In our present work, the power conversion efficiency of our solar cells remains too low for use in practical applications. The rather poor fill factor is considered to be the main factor limiting the energy conversion efficiency. This low fill factor may be ascribed to the lower hole recovery rate of the polysulfide electrolyte, which leads to a higher probability for charge recombination. To improve the efficiency of these CdS/TiO2 nano-branched quantum dot-sensitized solar cells, a new hole transport medium must be developed, one with suitable redox potential and low electron recombination at the semiconductor-electrolyte interface.

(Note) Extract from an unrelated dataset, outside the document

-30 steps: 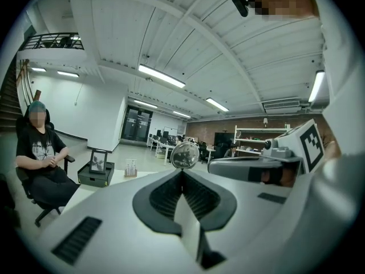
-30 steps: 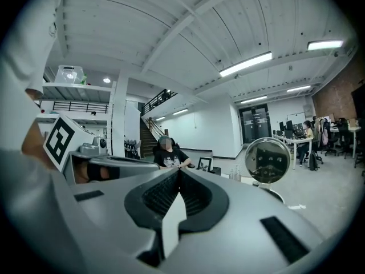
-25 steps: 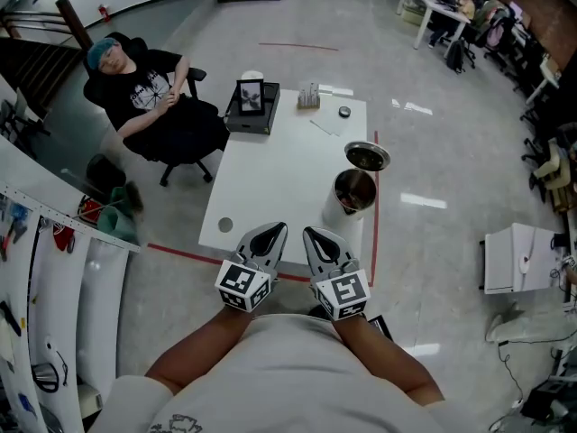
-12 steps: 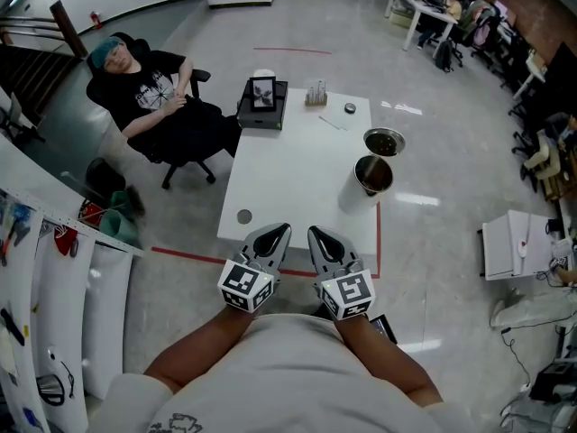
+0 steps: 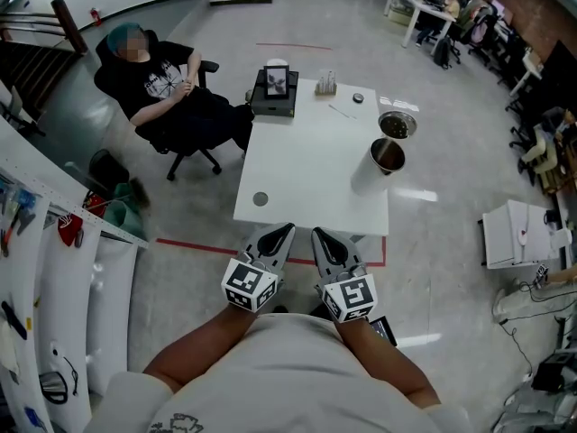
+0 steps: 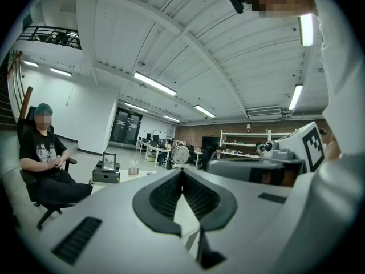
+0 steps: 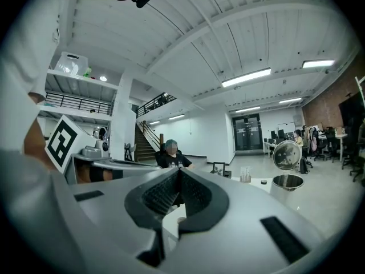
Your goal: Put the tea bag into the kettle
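The steel kettle (image 5: pixel 388 156) stands open on the right side of the white table (image 5: pixel 306 170), and its round lid (image 5: pixel 398 124) is just behind it. A small pale flat piece (image 5: pixel 341 111), perhaps the tea bag, lies near the far edge. My left gripper (image 5: pixel 285 231) and right gripper (image 5: pixel 321 234) are side by side at the table's near edge, level, both shut and empty. The left gripper view shows the left gripper (image 6: pixel 182 171) with its jaws closed tip to tip. In the right gripper view the kettle (image 7: pixel 287 182) is far ahead and to the right of the right gripper (image 7: pixel 179 171).
A picture frame on a black box (image 5: pixel 276 88), a small holder (image 5: pixel 326 84) and a dark knob (image 5: pixel 359 98) stand at the table's far end. A round disc (image 5: pixel 261 199) lies near the front left. A person sits in a chair (image 5: pixel 171 97) to the left. Red tape (image 5: pixel 189 246) marks the floor.
In the head view the table and kettle have shifted right and up as I moved. Both grippers keep their place before my body and stay shut.
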The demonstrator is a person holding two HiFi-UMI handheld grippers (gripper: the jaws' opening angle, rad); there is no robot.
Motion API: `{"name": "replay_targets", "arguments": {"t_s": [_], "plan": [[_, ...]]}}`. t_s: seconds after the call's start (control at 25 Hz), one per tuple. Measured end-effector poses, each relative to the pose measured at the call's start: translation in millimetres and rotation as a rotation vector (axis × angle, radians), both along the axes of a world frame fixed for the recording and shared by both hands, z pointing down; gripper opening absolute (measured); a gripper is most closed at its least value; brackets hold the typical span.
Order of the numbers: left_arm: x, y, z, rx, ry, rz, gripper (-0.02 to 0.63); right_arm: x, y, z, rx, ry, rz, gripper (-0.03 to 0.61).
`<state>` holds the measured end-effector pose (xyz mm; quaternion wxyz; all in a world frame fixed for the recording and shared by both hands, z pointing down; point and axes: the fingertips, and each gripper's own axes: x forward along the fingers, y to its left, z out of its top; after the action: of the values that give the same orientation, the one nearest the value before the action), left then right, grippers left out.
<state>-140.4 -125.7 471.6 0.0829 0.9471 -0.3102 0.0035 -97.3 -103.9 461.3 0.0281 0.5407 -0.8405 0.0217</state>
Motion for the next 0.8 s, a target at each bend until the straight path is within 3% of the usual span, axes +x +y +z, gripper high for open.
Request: {"name": "replay_targets", "arguments": {"t_s": [0.8], "plan": [[-24,26,0,-0.009,0.029,-0.015,0.011,-25,27,0,-0.003,0.008,-0.014,0.011]]}}
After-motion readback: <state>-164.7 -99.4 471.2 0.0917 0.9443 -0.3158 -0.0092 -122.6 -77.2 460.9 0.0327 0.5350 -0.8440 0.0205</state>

Counter electrodes have also been reported to be another important factor influencing the energy conversion efficiency. Recently, a number of novel materials have been examined and tested as counter electrode materials; these studies prove the influence of various counter electrode materials on the fill factors of solar devices [2729]. In addition, graphene with outstanding, transparent conducting properties has been explored as an efficient constituent for solar cell applications [3032]. Further studies will be conducted to optimize the nanostructures and counter electrode materials to improve the performance of our solar cells.

Conclusion

In this study, large-area nano-branched TiO2 nanorod arrays were grown on fluorine-doped tin oxide glass by a low-cost two-step hydrothermal method. The resultant nanostructures consisted of single-crystalline nanorod trunks and a large number of short TiO2 nanobranches, which is an effective structure for the deposition of CdS quantum dots. CdS quantum dots were deposited on the nano-branched TiO2 nanorod arrays by a successive ionic layer adsorption and reaction method to form an effective photoanode for quantum dot-sensitized solar cells. As the length of nanobranches increased, the conversion efficiency varied respectively. An optimal efficiency of 0.95% was recorded in solar cells based on TiO2 nanorod arrays with optimized nanobranches, indicating an increase of 138% compared to those based on bare TiO2 nanorod arrays. In this aspect, the nano-branched TiO2 arrays on FTO turned out to be more desirable than bare nanorod arrays for the applications of quantum dot-sensitized solar cells. Further studies of both quantum dot-sensitized solar cells and dye-sensitized solar cells based on these hierarchical TiO2 nanostructures grown directly on the FTO conductive glass would be promising and significant for solar cell applications.